La France épinglée

La France épinglée par la cour de justice de l’Union Européenne

 

L’association CINEA 84 qui lutte âprement depuis deux ans contre l’enfouissement des déchets toxiques de l’amiante, a pris connaissance avec un réel intérêt de la toute récente décision prise par la huitième chambre de la Cour Européenne qui dans son arrêt du 1.12.2011 (*) vient de condamner la France pour réglementation non conforme à la législation européenne en ce qui concerne les déchets d’amiante lié.

 

En effet, la France continuant  à qualifier les matériaux de construction contenant de l’amiante lié (fibro ciment) ayant conservé leur intégrité de «déchets inertes non dangereux » avait choisi l’option paresseuse du tout enfouissement,  sur simple autorisation préfectorale.

 

Cette réglementation scandaleuse que CINEA 84 a toujours dénoncée, permettait jusqu’à aujourd’hui d’enfouir  ces déchets dans des sites de classe 3 (dit non dangereux, échappant ainsi au contrôle de l’administration), souvent à proximité immédiate de zones d’habitations, d’écoles, de villages, de nos lieux de vie, de zones agricoles classées AOC….

 

Quand on connait la volatilité des particules microscopiques de l’amiante, on imagine l’impact sur la santé publique et par voie de conséquence un nombre grandissant de personnes atteintes de cancers (mésothéliome, asbestose…), qui pourrait franchir le cap des 100 000 d’ici 2020, estimation illustrée par le film (100000 Cercueils Le Scandale de l’Amiante) réalisé par José Bourgarel.

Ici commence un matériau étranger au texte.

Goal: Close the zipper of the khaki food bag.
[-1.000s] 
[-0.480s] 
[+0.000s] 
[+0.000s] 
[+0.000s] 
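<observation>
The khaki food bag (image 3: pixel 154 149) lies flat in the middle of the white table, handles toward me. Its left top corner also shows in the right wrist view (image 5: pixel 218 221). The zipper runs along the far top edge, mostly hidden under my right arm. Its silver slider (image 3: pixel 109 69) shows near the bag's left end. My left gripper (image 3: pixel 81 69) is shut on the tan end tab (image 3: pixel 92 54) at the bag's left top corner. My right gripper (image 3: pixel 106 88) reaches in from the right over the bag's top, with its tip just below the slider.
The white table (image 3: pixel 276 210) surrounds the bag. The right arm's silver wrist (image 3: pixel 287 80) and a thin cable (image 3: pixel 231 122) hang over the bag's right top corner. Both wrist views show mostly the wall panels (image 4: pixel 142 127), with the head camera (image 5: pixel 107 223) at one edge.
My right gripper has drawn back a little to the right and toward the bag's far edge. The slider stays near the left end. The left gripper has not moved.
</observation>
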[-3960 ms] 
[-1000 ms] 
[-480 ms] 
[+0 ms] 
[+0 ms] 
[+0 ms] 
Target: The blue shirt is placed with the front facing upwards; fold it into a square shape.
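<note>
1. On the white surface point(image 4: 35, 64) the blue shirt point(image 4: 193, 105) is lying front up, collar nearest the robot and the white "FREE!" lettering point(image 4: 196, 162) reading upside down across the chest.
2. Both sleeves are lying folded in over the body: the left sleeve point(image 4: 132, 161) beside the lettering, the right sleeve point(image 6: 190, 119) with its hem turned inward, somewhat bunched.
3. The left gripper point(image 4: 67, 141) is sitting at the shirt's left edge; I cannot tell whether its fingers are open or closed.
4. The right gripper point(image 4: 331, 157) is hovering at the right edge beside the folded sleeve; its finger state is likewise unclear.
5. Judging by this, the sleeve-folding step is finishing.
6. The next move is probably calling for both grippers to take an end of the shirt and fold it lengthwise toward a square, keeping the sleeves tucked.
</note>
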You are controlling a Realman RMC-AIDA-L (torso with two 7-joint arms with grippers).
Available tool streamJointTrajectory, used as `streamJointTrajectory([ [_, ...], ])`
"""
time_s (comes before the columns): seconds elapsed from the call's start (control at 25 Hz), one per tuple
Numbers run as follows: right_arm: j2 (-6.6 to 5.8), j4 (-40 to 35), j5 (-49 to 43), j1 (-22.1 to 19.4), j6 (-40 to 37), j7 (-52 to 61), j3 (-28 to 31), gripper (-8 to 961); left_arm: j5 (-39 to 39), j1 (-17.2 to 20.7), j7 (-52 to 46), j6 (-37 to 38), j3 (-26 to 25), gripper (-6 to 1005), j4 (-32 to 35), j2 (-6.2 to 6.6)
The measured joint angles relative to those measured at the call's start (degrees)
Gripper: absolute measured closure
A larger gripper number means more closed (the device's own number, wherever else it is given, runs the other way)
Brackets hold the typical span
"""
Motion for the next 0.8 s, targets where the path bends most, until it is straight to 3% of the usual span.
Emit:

Désormais ces déchets devront être traités dans des sites de classe 1 (dangereux), plus précisément dans des décharges spécifiques répertoriées et contrôlées.

 

Notre association trouve dans la décision de la cour Européenne la pleine justification de son combat et un soutien inespéré à poursuivre ses actions, sur la commune de Pernes-les-Fontaines, avec l’appui de la population et des élus locaux et départementaux du Vaucluse, avec l’ambition de les étendre aux communes, hors du périmètre de notre département, qui se trouvent confrontées aux mêmes risques.

 

La décision de la Cour Européenne a déjà eu pour conséquence d’ajourner certains projets (notamment La Brillanne dans les Alpes de Haute Provence) dans l’attente de nouvelles dispositions gouvernementales.

 

En préconisant l’enfouissement de l’amiante comme il est indiqué dans l’arrêté de la Cour de Justice, la  Commission Européenne de l’Environnement semble  méconnaitre le procédé novateur de revalorisation des déchets d’amiante mis au point par l’équipe du Professeur Michel Delmas à l’ENSACIET de Toulouse et breveté à l’INPI.

 

 En effet l’amiante qui est un silicate de magnésium est revalorisable à 100 % en matières premières, ce qui induirait la mise en place d’une véritable filière industrielle créatrice d’emplois non délocalisable et rentable.

 

Nous ne pouvons que nous réjouir de cette avancée juridique qui ne fait que confirmer le bien-fondé des actions conduites par CINEA 84. C’est une première étape, mais le temps presse pour convaincre nos dirigeants qu’il existe d’autres alternatives pour le recyclage des déchets amiantés qui présentent le formidable avantage d’être inoffensives pour la population.

 

CINEA 84 RESTE PLUS QUE JAMAIS MOBILISE.

 

Extrait de l’arrêt du 1er décembre 2011 :

 

« ….la République Française, en n’ayant pas pris les dispositions législatives, réglementaires et administratives nécessaires pour assurer que les déchets d’amiante-ciment soient traités dans des décharges appropriées, a manqué aux obligations qui lui incombent en vertu des dispositions……. de la directive 1999/31/CE du Conseil du 26.04.1999 ( JO. L 182 page1) ainsi que de l’annexe de la décision 2003/33/CE du Conseil du 19.12.2002 établissant des critères et des procédures d’admission des déchets dans les décharges…. ».